**TASK DIRECTIONS**
Extract the lines of the material below, beginning with the first and ending with the line that holds "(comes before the". Skip every picture.

(EXERCISE DATA begins)

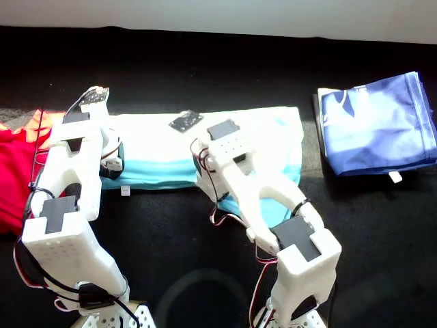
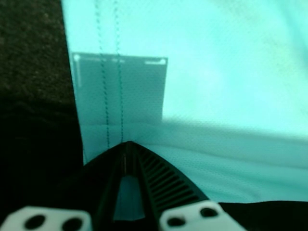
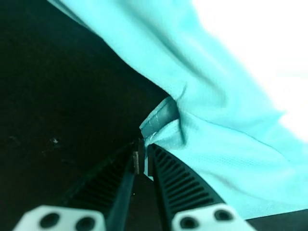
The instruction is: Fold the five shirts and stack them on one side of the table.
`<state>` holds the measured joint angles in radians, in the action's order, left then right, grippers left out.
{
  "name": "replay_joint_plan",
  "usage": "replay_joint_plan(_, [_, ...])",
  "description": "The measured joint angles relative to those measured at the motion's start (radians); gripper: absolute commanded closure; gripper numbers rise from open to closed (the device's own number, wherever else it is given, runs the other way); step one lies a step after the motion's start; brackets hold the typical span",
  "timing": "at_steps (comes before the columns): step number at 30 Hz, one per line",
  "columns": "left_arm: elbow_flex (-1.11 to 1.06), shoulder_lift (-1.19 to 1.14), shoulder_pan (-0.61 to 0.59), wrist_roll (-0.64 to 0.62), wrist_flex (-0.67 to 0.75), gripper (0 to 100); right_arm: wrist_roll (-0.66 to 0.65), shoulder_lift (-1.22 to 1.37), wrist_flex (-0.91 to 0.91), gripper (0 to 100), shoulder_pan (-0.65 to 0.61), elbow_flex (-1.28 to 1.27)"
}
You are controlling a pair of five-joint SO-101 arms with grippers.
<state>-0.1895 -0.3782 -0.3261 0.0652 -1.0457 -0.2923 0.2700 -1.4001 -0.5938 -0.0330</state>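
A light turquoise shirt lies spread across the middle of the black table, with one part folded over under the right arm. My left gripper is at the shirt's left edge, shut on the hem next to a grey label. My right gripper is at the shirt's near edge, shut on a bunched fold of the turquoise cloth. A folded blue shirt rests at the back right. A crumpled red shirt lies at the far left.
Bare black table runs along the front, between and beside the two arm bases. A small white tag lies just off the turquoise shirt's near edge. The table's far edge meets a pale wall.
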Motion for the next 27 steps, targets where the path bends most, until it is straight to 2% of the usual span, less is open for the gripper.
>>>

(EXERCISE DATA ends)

**RESULT OF THE TASK**
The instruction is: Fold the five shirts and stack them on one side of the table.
`<state>` holds the measured joint angles in radians, in the action's order, left then right, grippers left out.
{
  "name": "replay_joint_plan",
  "usage": "replay_joint_plan(_, [_, ...])",
  "description": "The measured joint angles relative to those measured at the motion's start (radians); gripper: absolute commanded closure; gripper numbers rise from open to closed (the device's own number, wherever else it is given, runs the other way); step one lies a step after the motion's start; brackets hold the typical span",
  "timing": "at_steps (comes before the columns): step number at 30 Hz, one per line",

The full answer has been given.